START Data extracts

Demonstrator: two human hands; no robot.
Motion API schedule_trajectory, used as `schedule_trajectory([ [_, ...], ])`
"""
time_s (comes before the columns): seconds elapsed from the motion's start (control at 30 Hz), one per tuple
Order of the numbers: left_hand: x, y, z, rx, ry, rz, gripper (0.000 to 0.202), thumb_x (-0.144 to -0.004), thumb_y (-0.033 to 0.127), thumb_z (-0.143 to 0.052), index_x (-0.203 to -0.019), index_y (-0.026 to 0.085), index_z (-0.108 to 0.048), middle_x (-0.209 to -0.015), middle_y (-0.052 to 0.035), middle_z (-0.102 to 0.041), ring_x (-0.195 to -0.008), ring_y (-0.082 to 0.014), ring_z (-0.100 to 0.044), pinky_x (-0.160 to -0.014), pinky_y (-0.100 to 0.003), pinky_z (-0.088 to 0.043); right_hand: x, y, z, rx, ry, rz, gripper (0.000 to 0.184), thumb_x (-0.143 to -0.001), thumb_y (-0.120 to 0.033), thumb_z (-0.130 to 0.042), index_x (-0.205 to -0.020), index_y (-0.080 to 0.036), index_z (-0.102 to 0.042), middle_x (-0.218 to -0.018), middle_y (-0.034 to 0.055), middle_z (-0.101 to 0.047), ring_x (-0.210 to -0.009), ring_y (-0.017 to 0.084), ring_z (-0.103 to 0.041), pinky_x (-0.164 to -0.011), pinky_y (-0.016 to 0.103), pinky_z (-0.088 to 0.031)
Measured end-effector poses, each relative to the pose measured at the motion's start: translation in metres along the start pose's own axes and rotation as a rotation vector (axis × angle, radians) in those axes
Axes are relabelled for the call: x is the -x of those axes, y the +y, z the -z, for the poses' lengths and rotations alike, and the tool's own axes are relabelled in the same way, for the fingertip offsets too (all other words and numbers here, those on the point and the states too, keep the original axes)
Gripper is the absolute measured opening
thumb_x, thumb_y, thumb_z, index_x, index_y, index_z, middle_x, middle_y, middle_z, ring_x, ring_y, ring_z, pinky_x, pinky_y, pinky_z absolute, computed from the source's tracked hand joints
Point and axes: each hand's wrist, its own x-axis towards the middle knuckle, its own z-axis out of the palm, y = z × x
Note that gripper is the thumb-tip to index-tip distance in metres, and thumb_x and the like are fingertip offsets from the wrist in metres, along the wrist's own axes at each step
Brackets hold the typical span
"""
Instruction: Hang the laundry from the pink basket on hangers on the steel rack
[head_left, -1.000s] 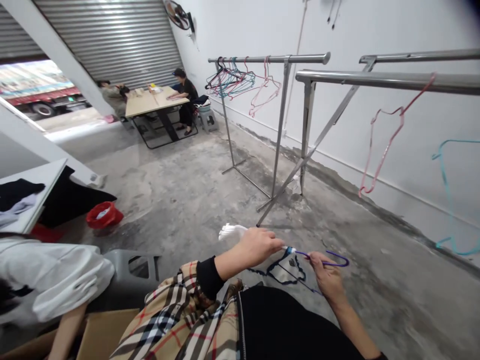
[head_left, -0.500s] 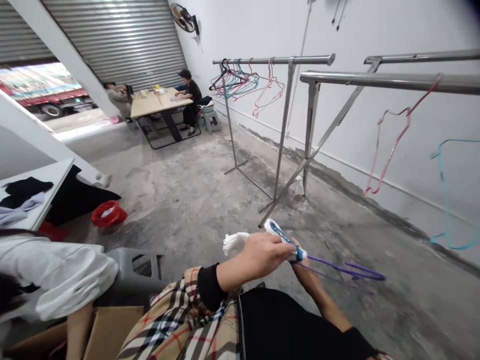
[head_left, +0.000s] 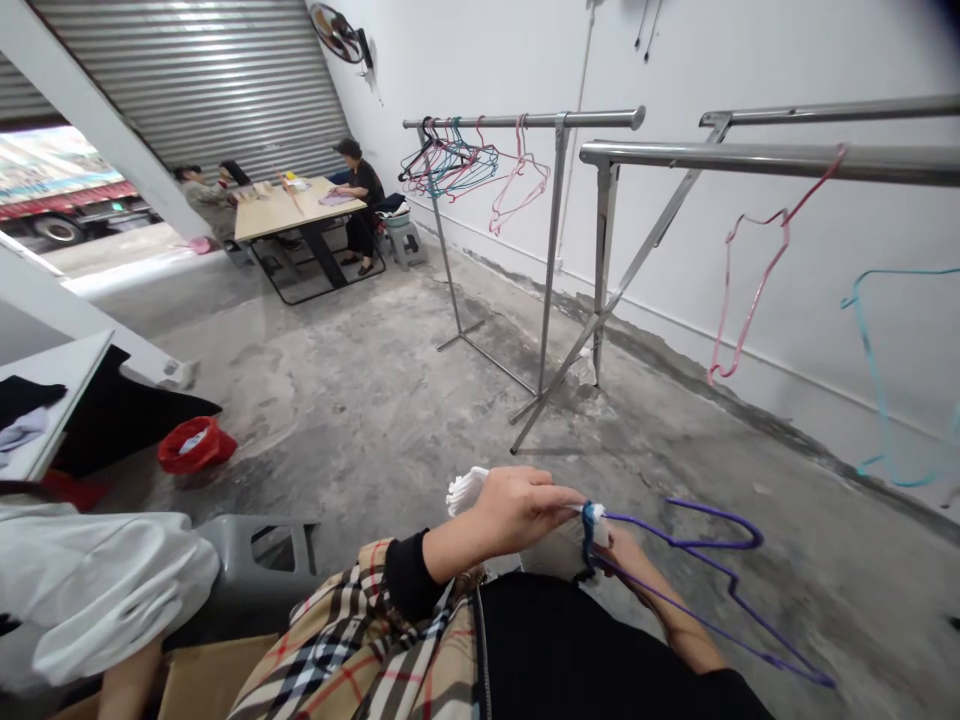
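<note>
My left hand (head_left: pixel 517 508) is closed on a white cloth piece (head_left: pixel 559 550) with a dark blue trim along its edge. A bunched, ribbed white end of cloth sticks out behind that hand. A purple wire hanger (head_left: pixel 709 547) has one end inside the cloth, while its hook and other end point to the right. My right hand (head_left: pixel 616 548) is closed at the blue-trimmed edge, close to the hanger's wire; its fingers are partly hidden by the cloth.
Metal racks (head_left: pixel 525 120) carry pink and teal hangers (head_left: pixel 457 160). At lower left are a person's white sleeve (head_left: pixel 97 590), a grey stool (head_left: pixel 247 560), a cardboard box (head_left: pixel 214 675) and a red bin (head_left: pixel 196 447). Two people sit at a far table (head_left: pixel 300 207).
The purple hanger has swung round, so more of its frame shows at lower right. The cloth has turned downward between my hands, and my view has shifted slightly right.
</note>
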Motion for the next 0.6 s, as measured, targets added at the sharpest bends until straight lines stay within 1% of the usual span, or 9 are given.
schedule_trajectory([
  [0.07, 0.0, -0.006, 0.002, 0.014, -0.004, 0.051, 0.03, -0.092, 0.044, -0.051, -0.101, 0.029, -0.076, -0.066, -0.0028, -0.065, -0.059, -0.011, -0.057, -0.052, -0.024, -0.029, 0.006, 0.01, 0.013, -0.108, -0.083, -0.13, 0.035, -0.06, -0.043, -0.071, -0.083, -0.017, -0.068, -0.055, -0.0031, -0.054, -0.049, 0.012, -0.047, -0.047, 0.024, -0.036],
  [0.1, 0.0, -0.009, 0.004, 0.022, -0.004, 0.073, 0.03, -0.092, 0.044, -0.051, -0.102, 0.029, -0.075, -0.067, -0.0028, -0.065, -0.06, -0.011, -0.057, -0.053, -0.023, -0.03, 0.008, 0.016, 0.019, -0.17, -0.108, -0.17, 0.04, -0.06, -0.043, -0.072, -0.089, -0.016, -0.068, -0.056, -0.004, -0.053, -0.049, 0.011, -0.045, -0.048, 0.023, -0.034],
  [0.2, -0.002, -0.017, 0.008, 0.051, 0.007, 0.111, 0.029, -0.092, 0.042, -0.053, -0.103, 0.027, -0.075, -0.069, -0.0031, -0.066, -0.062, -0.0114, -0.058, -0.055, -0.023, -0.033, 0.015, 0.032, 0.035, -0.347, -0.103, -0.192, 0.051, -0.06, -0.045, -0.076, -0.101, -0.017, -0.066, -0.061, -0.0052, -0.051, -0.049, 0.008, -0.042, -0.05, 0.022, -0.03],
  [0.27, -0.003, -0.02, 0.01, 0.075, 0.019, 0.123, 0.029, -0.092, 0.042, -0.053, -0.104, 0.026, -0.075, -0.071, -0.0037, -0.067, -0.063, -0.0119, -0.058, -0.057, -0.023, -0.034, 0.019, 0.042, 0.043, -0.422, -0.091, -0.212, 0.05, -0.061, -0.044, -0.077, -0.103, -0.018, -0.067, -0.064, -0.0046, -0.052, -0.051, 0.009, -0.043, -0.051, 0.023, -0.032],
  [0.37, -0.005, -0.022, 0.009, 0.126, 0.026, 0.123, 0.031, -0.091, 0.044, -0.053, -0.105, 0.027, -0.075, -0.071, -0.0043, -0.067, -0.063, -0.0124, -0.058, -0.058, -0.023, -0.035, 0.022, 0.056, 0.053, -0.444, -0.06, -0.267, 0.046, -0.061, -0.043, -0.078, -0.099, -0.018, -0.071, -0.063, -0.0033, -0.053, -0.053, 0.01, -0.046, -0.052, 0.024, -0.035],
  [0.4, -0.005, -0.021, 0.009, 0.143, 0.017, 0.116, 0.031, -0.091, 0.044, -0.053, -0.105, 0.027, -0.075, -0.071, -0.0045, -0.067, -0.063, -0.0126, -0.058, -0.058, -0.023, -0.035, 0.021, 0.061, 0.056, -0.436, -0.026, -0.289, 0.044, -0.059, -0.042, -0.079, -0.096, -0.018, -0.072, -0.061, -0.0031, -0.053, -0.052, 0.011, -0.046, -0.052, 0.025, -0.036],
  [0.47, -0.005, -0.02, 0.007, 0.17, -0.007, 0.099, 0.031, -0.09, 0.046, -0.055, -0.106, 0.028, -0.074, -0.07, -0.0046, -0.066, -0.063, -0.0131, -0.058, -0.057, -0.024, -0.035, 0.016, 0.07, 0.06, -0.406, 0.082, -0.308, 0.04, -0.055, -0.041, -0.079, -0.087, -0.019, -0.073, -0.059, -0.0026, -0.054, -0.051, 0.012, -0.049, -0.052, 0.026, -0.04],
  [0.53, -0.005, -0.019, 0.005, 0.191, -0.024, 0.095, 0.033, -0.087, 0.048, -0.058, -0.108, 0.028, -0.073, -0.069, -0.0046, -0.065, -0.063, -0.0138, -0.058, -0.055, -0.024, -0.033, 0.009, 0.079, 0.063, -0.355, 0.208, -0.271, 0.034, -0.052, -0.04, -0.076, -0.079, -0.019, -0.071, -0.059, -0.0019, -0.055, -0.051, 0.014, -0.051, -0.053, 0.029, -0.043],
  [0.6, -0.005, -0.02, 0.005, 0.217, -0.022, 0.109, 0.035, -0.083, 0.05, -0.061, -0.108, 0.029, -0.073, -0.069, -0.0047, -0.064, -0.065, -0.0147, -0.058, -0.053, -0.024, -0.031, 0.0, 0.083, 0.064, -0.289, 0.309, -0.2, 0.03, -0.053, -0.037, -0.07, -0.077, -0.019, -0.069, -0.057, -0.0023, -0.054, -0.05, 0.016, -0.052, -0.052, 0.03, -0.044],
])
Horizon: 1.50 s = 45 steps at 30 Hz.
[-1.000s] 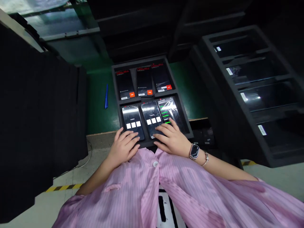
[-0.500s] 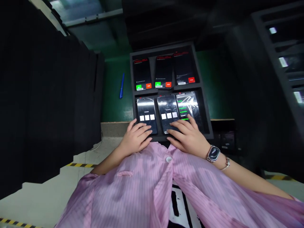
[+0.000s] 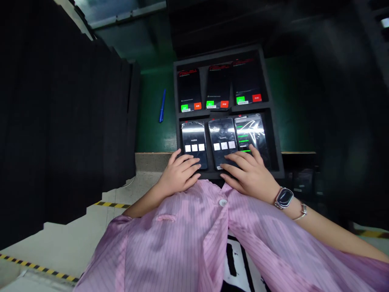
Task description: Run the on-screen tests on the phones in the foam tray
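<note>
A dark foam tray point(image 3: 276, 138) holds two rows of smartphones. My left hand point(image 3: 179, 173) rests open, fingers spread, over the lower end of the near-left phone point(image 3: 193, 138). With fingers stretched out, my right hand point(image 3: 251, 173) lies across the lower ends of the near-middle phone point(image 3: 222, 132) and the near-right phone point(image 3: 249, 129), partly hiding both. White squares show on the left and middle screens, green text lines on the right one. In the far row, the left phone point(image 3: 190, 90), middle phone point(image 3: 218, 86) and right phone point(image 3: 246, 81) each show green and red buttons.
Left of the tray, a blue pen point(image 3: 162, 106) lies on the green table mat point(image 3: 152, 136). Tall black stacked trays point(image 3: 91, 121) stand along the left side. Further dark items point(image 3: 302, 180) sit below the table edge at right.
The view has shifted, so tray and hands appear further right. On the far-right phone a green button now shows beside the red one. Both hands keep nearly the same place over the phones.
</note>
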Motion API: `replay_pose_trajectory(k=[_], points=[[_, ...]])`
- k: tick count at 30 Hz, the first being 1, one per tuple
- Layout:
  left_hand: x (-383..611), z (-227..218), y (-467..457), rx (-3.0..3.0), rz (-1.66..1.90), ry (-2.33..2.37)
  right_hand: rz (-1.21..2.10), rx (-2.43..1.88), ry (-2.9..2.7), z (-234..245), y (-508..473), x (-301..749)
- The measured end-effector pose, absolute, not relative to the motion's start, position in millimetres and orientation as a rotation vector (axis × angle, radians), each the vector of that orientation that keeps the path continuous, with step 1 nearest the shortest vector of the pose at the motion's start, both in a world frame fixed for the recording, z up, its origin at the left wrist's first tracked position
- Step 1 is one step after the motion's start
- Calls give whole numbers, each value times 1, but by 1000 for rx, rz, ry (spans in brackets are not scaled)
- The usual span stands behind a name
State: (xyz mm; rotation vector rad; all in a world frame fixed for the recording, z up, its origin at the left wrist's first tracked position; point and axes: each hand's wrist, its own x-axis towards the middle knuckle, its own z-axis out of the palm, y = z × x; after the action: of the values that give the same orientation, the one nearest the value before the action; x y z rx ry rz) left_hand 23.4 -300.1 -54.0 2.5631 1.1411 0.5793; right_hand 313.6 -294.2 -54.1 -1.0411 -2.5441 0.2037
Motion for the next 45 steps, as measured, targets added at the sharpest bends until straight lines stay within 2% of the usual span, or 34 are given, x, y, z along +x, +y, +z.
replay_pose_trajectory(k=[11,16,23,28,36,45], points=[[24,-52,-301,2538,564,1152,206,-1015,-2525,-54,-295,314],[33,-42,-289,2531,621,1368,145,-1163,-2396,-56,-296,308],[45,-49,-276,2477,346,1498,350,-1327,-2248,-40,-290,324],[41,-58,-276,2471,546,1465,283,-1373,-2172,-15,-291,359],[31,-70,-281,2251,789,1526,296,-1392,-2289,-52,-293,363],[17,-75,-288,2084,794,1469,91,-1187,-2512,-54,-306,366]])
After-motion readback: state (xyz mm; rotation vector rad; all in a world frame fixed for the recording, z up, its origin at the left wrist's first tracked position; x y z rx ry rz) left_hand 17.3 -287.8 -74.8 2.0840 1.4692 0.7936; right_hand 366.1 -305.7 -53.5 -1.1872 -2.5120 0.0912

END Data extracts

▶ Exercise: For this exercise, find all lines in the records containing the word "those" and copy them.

▶ Answer section:
Measured end-effector poses, each relative to the pose measured at the motion's start: translation in metres along the start pose's own axes and rotation as a rotation vector (axis × angle, radians) in those axes
Axes are relabelled for the call: x is the -x of those axes, y the +y, z the -z, for the poses' lengths and rotations alike, and the tool's own axes are relabelled in the same way, for the fingertip offsets too (all other words and numbers here, those on the point and the states too, keep the original axes)

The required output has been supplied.